WHAT IS REQUIRED:
Retype all data exactly as given. Pictures should not be retyped.

SOURCE RECORDS:
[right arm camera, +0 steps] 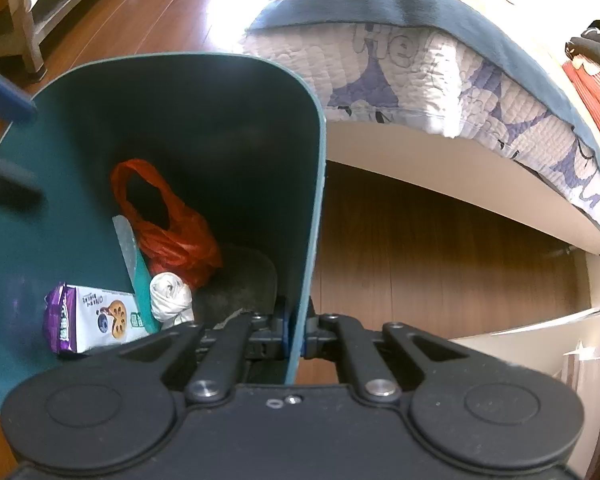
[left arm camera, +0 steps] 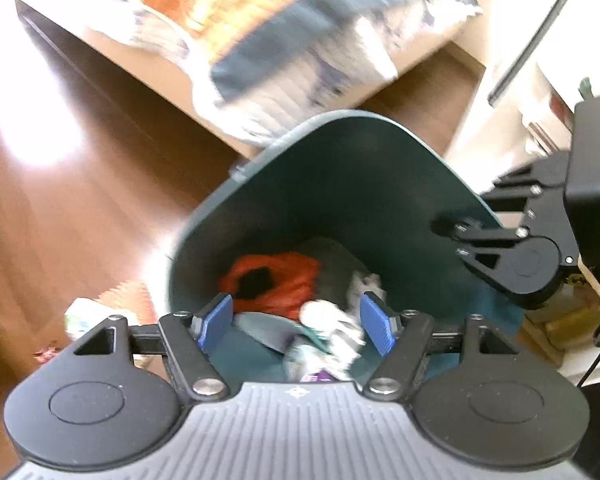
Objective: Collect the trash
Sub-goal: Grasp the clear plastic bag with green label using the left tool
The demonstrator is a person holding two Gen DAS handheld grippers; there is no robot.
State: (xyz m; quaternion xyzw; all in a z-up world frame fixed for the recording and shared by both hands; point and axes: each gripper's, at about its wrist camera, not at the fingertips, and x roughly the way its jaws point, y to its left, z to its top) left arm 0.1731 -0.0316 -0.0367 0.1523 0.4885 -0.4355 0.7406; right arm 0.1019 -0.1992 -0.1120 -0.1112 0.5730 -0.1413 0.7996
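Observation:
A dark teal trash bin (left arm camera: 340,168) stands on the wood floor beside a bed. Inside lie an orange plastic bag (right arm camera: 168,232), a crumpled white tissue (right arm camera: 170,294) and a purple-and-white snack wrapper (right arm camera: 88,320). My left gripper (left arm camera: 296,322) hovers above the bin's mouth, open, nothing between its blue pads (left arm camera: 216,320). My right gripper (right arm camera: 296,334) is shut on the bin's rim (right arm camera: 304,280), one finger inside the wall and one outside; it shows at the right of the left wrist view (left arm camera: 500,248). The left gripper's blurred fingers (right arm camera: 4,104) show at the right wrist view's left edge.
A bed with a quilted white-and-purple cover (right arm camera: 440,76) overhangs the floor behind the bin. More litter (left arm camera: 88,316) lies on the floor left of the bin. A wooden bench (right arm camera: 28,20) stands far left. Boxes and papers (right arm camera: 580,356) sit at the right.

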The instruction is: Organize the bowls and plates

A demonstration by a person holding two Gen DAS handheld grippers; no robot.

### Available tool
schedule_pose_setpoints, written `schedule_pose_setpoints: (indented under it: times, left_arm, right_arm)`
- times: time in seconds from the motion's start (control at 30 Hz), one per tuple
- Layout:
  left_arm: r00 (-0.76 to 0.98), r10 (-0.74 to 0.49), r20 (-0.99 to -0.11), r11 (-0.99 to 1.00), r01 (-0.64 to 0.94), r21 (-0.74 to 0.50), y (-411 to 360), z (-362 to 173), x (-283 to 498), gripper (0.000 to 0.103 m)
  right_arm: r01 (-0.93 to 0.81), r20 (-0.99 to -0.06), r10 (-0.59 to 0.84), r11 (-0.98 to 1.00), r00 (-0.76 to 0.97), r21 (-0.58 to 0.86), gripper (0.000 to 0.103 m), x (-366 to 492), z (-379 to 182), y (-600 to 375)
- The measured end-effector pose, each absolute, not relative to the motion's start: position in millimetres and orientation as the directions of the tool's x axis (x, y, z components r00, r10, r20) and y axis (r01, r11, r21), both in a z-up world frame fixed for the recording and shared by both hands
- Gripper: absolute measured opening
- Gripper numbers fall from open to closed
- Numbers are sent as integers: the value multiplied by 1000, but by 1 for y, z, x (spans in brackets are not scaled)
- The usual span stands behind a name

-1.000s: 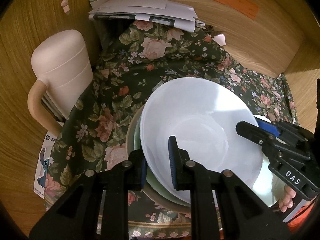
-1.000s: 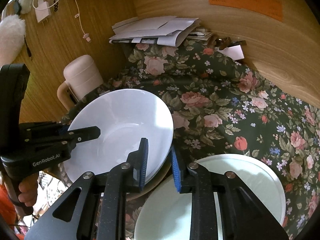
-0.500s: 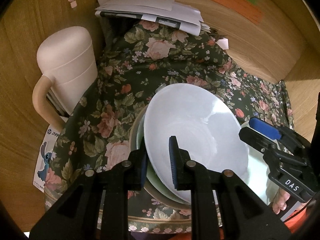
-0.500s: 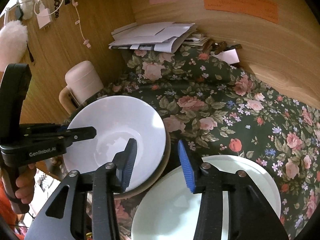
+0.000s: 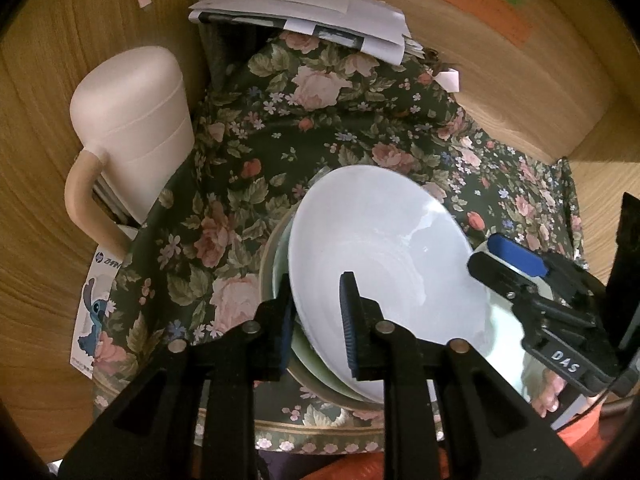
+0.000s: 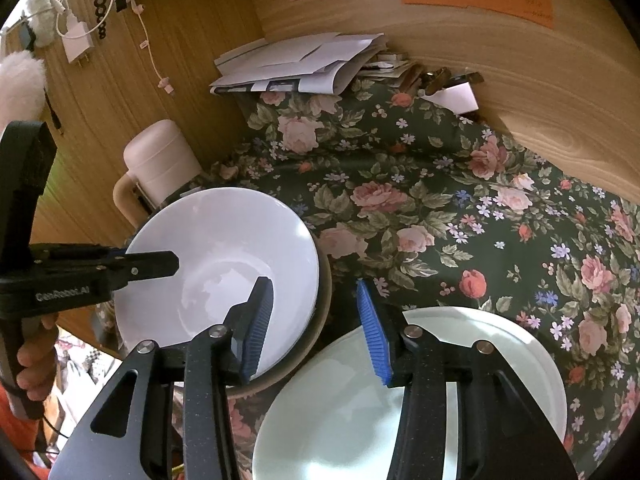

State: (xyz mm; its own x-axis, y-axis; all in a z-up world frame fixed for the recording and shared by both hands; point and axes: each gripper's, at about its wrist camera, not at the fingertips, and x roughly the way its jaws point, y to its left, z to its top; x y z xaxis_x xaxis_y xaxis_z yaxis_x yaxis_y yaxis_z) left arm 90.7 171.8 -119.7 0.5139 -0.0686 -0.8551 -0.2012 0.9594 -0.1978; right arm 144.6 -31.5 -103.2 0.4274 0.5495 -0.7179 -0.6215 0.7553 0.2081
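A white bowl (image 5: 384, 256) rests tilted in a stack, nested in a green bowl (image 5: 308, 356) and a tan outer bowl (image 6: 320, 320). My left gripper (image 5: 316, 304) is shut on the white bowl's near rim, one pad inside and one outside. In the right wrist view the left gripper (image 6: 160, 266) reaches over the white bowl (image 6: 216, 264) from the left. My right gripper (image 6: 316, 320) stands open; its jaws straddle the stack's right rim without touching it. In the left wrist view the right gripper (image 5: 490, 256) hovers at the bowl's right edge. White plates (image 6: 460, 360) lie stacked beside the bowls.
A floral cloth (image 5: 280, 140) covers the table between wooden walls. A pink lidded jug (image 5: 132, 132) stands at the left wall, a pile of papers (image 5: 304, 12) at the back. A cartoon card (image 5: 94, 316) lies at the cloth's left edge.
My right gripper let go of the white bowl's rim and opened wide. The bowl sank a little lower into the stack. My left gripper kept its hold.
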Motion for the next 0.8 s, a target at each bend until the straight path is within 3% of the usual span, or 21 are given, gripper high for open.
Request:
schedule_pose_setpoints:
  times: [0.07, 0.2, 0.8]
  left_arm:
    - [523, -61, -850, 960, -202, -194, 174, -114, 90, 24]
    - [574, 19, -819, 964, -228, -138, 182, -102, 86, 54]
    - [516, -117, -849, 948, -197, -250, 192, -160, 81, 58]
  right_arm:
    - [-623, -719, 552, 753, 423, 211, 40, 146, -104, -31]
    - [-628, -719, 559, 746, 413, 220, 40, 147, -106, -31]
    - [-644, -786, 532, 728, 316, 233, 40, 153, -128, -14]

PROBLEM SOLUTION:
[right arm camera, +0 steps] 
[left arm camera, +0 steps] 
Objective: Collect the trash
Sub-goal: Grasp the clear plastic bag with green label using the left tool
The demonstrator is a person holding two Gen DAS handheld grippers; there is no robot.
State: (xyz m; quaternion xyzw; all in a z-up world frame fixed for the recording and shared by both hands; point and axes: each gripper's, at about its wrist camera, not at the fingertips, and x roughly the way its jaws point, y to its left, z to its top) left arm 0.1731 -0.0316 -0.0367 0.1523 0.4885 -0.4355 0.7406; right arm 0.1019 -0.1992 -0.1120 -0.1112 0.5730 -0.1413 0.7996
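Observation:
A dark teal trash bin (left arm camera: 340,168) stands on the wood floor beside a bed. Inside lie an orange plastic bag (right arm camera: 168,232), a crumpled white tissue (right arm camera: 170,294) and a purple-and-white snack wrapper (right arm camera: 88,320). My left gripper (left arm camera: 296,322) hovers above the bin's mouth, open, nothing between its blue pads (left arm camera: 216,320). My right gripper (right arm camera: 296,334) is shut on the bin's rim (right arm camera: 304,280), one finger inside the wall and one outside; it shows at the right of the left wrist view (left arm camera: 500,248). The left gripper's blurred fingers (right arm camera: 4,104) show at the right wrist view's left edge.
A bed with a quilted white-and-purple cover (right arm camera: 440,76) overhangs the floor behind the bin. More litter (left arm camera: 88,316) lies on the floor left of the bin. A wooden bench (right arm camera: 28,20) stands far left. Boxes and papers (right arm camera: 580,356) sit at the right.
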
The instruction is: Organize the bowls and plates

A demonstration by a person holding two Gen DAS handheld grippers; no robot.

### Available tool
schedule_pose_setpoints, written `schedule_pose_setpoints: (indented under it: times, left_arm, right_arm)`
- times: time in seconds from the motion's start (control at 30 Hz), one per tuple
- Layout:
  left_arm: r00 (-0.76 to 0.98), r10 (-0.74 to 0.49), r20 (-0.99 to -0.11), r11 (-0.99 to 1.00), r01 (-0.64 to 0.94), r21 (-0.74 to 0.50), y (-411 to 360), z (-362 to 173), x (-283 to 498), gripper (0.000 to 0.103 m)
  right_arm: r01 (-0.93 to 0.81), r20 (-0.99 to -0.06), r10 (-0.59 to 0.84), r11 (-0.98 to 1.00), r00 (-0.76 to 0.97), r21 (-0.58 to 0.86), gripper (0.000 to 0.103 m), x (-366 to 492), z (-379 to 182), y (-600 to 375)
- The measured end-effector pose, each absolute, not relative to the motion's start: position in millimetres and orientation as the directions of the tool's x axis (x, y, z components r00, r10, r20) and y axis (r01, r11, r21), both in a z-up world frame fixed for the recording and shared by both hands
- Gripper: absolute measured opening
- Gripper numbers fall from open to closed
- Numbers are sent as integers: the value multiplied by 1000, but by 1 for y, z, x (spans in brackets are not scaled)
- The usual span stands behind a name

-1.000s: 
-1.000s: 
-0.500s: 
-0.500s: 
+0.000s: 
+0.000s: 

State: (xyz mm; its own x-axis, y-axis; all in a z-up world frame fixed for the recording and shared by both hands; point and axes: each gripper's, at about its wrist camera, not at the fingertips, and x roughly the way its jaws point, y to its left, z to its top; x y z xaxis_x xaxis_y xaxis_z yaxis_x yaxis_y yaxis_z) left arm 90.7 171.8 -119.7 0.5139 -0.0686 -0.8551 -0.2012 0.9594 -0.1978; right arm 144.6 -31.5 -103.2 0.4274 0.5495 -0.7179 -0.6215 0.7553 0.2081
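A white bowl (image 5: 384, 256) rests tilted in a stack, nested in a green bowl (image 5: 308, 356) and a tan outer bowl (image 6: 320, 320). My left gripper (image 5: 316, 304) is shut on the white bowl's near rim, one pad inside and one outside. In the right wrist view the left gripper (image 6: 160, 266) reaches over the white bowl (image 6: 216, 264) from the left. My right gripper (image 6: 316, 320) stands open; its jaws straddle the stack's right rim without touching it. In the left wrist view the right gripper (image 5: 490, 256) hovers at the bowl's right edge. White plates (image 6: 460, 360) lie stacked beside the bowls.
A floral cloth (image 5: 280, 140) covers the table between wooden walls. A pink lidded jug (image 5: 132, 132) stands at the left wall, a pile of papers (image 5: 304, 12) at the back. A cartoon card (image 5: 94, 316) lies at the cloth's left edge.
My right gripper let go of the white bowl's rim and opened wide. The bowl sank a little lower into the stack. My left gripper kept its hold.
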Motion for the next 0.8 s, a target at each bend until the straight path is within 3% of the usual span, or 21 are given, gripper high for open.
Request:
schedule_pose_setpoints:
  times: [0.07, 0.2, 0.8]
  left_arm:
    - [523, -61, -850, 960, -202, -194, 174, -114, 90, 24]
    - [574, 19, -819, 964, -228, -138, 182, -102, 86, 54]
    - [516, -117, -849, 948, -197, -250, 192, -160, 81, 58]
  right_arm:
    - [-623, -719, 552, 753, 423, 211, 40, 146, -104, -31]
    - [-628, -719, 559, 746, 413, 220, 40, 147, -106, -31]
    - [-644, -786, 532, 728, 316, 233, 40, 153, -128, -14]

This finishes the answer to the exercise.